§ **Action item**
The full data, repeated exactly, is the only answer needed.

§ **Provided data**
══════════
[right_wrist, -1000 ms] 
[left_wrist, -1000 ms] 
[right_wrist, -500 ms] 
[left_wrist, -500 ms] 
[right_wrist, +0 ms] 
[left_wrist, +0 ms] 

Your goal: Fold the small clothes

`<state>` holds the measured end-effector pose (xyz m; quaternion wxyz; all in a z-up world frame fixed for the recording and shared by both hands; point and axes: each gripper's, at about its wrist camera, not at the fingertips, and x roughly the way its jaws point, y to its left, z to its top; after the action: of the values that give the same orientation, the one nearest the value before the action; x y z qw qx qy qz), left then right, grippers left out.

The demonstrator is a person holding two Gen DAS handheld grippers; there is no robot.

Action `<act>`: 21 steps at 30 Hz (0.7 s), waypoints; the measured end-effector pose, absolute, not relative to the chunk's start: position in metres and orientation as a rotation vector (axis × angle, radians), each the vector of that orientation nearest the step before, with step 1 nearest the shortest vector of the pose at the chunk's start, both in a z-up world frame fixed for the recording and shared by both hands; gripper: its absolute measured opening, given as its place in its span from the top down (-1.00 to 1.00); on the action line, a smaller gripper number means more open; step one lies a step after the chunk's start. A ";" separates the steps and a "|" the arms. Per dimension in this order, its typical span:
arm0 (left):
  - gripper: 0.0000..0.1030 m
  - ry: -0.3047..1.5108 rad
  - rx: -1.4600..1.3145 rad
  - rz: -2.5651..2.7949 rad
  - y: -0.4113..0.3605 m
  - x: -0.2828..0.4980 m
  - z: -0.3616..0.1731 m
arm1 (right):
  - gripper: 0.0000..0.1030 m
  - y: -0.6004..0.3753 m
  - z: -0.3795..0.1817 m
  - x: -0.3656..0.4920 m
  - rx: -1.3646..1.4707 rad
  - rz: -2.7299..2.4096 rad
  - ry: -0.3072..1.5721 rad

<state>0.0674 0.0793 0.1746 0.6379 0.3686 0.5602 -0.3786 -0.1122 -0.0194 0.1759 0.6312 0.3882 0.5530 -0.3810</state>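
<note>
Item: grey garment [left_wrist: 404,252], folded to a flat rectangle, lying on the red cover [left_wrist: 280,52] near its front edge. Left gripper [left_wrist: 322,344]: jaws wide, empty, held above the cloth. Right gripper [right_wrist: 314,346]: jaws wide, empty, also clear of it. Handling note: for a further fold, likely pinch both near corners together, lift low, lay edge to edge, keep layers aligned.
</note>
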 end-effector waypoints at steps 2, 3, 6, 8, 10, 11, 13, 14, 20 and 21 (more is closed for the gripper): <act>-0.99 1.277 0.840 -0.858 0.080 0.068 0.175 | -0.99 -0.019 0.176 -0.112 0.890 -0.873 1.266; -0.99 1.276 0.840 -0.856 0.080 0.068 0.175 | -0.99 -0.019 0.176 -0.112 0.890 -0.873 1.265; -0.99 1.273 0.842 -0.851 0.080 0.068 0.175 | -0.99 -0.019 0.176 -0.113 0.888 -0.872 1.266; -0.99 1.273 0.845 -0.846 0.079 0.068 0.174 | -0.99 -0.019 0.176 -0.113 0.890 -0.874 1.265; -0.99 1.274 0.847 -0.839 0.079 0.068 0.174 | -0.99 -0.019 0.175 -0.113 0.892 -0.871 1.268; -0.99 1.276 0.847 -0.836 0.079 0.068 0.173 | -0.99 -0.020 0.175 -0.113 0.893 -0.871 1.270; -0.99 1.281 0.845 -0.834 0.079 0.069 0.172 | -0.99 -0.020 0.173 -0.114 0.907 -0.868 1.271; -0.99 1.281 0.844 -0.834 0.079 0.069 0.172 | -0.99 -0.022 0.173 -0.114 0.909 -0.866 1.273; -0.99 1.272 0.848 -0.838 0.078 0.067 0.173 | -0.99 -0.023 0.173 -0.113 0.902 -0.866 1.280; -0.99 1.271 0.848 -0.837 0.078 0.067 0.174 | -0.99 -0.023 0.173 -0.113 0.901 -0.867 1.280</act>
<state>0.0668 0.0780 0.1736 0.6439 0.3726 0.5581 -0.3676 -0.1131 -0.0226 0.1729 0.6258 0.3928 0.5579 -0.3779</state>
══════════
§ **Reply to the task**
[right_wrist, -1000 ms] 
[left_wrist, -1000 ms] 
[right_wrist, -500 ms] 
[left_wrist, -500 ms] 
[right_wrist, +0 ms] 
[left_wrist, +0 ms] 

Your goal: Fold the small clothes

`<state>` holds the measured end-effector pose (xyz m; quaternion wxyz; all in a z-up world frame fixed for the recording and shared by both hands; point and axes: each gripper's, at about its wrist camera, not at the fingertips, and x roughly the way its jaws point, y to its left, z to its top; after the action: of the values that give the same orientation, the one nearest the value before the action; x y z qw qx qy qz), left then right, grippers left out.

The demonstrator is a person holding two Gen DAS handheld grippers; there is no robot.

Action `<act>`: 21 steps at 30 Hz (0.7 s), waypoints; the measured end-effector pose, absolute, not relative to the chunk's start: position in metres and orientation as a rotation vector (axis × angle, radians), each the vector of that orientation nearest the step before, with step 1 nearest the shortest vector of the pose at the chunk's start, both in a z-up world frame fixed for the recording and shared by both hands; gripper: its absolute measured opening, given as its place in its span from the top down (-1.00 to 1.00); on the action line, a smaller gripper number means more open; step one lies a step after the chunk's start. A ";" separates the steps and a "|" the arms. Per dimension in this order, its typical span:
arm0 (left):
  - gripper: 0.0000..0.1030 m
  - ry: -0.3047..1.5108 rad
  - rx: -1.4600..1.3145 rad
  - rz: -2.5651..2.7949 rad
  - y: -0.4113..0.3605 m
  - x: -0.2828..0.4980 m
  - z: -0.3616..0.1731 m
arm1 (right):
  - gripper: 0.0000..0.1030 m
  - y: -0.6004..0.3753 m
  - z: -0.3795..0.1817 m
  - x: -0.3656..0.4920 m
  - rx: -1.3646..1.4707 rad
  - rz: -2.7299..2.4096 rad
  - ry: -0.3072..1.5721 rad

<state>0.0674 0.0793 0.1746 0.6379 0.3686 0.5602 -0.3786 -0.1122 -0.0194 0.1759 0.6312 0.3882 0.5530 -0.3810</state>
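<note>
Item: grey garment [left_wrist: 404,252], folded to a flat rectangle, lying on the red cover [left_wrist: 280,52] near its front edge. Left gripper [left_wrist: 322,344]: jaws wide, empty, held above the cloth. Right gripper [right_wrist: 314,346]: jaws wide, empty, also clear of it. Handling note: for a further fold, likely pinch both near corners together, lift low, lay edge to edge, keep layers aligned.
</note>
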 end-effector waypoints at steps 2, 3, 6, 8, 10, 11, 13, 14, 20 and 21 (more is closed for the gripper): <act>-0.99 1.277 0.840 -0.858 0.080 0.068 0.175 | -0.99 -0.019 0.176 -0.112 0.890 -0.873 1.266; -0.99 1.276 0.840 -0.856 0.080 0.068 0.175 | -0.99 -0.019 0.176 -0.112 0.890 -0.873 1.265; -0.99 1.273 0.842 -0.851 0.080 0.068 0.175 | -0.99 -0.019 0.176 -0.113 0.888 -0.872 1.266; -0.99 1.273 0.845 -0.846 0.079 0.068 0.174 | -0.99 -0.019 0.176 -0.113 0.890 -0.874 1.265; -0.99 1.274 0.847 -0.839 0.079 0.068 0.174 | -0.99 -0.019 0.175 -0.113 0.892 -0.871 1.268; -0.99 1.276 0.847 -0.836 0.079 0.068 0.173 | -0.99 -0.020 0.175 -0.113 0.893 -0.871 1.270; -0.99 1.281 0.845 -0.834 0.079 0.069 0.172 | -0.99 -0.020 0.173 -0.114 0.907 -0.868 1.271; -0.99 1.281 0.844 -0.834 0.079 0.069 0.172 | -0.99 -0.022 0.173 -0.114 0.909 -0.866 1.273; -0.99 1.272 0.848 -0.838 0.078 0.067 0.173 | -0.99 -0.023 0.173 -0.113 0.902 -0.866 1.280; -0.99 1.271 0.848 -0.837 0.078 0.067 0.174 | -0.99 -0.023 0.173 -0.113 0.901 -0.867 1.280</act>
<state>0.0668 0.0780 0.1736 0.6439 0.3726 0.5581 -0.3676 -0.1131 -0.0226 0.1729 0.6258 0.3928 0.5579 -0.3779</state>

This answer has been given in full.